Curiously enough most of these claims were out of touch with reality. For instance where in the US, Nora Volkow’s NIDA allows only four veteran survivors to get federal medical cannabis, the Italian army is going to grow it for medical reasons in a place that is not much larger than a bathroom. Not to forget that the world budget for criminalization is estimated to be over US$100 billion dollars a year, an overdose compared with the miserable sums invested in public health measures globally.
We saw paradoxical scenes, like the postcard of a dumb looking guy representing Smart Approaches to Marijuana asking the audience “to help him fight the new Big Marijuana industry” evoked by some reefer madness people.
But in some cases the fear of changes provoked some Freudian slips within the highest ranks of the UN. That was most probably the case of Mr. Lochan Naidoo, president of the International Narcotics Control Board, who at an opening session had pathetically insisted on the need of partner states to pledge total allegiance to the Single Convention. Curiously enough, Mr Naidoo had just received an amendment proposal to the Single Convention from James Gierach of Law Enforcement Against Prohibition. Mr Naidoo’s speech sounded like the utterance of a panicking man just capable of being negative.
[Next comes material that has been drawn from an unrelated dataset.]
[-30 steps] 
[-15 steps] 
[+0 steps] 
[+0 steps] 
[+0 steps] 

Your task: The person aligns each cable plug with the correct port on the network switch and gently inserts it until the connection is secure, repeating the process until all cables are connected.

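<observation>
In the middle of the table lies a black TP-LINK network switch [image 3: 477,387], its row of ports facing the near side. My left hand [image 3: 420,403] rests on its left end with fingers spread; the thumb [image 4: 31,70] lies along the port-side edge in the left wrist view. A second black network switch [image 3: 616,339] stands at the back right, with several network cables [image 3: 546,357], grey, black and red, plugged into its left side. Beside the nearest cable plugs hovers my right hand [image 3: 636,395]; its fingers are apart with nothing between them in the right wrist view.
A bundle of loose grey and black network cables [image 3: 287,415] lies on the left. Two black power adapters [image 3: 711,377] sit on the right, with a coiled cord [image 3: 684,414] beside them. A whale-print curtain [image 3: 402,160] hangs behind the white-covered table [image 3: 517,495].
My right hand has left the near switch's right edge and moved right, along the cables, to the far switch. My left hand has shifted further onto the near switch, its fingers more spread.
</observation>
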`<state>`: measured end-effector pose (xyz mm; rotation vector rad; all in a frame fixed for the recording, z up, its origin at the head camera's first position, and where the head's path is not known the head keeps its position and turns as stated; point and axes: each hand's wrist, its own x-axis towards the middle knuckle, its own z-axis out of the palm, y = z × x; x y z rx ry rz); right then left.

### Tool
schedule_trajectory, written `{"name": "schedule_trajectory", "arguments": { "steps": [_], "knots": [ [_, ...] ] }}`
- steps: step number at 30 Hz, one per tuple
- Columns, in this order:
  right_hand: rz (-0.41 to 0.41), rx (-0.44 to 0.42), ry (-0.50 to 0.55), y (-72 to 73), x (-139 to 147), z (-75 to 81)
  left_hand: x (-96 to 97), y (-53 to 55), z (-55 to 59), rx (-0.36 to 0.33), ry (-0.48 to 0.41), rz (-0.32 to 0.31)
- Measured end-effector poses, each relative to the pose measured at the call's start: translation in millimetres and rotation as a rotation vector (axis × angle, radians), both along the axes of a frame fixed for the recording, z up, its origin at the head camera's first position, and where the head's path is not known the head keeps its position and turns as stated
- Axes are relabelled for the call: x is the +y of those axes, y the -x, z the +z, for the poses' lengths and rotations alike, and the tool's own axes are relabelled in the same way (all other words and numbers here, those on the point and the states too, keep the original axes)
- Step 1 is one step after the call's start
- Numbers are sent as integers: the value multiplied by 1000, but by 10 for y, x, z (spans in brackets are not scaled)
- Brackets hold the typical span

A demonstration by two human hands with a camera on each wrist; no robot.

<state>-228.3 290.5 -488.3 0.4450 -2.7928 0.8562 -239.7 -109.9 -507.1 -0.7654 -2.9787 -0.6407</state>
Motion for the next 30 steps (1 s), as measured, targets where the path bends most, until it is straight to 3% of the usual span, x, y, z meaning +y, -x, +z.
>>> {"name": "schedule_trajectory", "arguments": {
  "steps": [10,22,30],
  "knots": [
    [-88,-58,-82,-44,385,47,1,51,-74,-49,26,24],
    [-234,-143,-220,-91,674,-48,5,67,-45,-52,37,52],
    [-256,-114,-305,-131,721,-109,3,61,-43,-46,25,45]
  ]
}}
Although the system is clearly falling apart, most participants weren’t so outspoken as LEAP in the request of a repeal of the Conventions. Was it because of the US backed pressure on the countries that could eventually dare to tackle the UN Treaties or might there have been some other considerations as well?
It’s difficult to answer this question.
For instance, Leap co-founder Howard “Cowboy” Woolridge told me that some people might prefer to act like the German Army, which rather than attack on the Maginot Line decided to cross over Belgium in order to invade France.
It is quite strange to compare small groups of activists or countries like the Czech Republic with the German army of the first WW. Also because, differently from the still operating army of prohibitionists and fundamentalists, none of alternative subjects wants to force a solution ‘one-fits-all’ using tanks and grenades.
The debate is open around one main point. Will the UNGASS in New York end up with a compromise solution founded on the perpetuation of the status quo with the exclusion of drug users and of the concerned civil society? Will the UN favor top down solutions or will there be the real change we are striving for? We are looking forward to see.
By Enrico Fletzer
NEWS FROM THE SECRETARIAT
Normally we would have announced the dates of the next General Assembly of Members in July in France, but the preparations of this Assembly have not yet concluded. We will therefore delay the GA with three months, to the end of September. Dates and venue will be announced in the course of April.
Besides, the Encod secretariat is occupied ensuring that enough funds are collected to ensure this year’s budget. These efforts include the presence in the forthcoming hemp fairs Vinagrow from 30 April to 2 May and Expocanamo on 16 and 17 may, in Spain.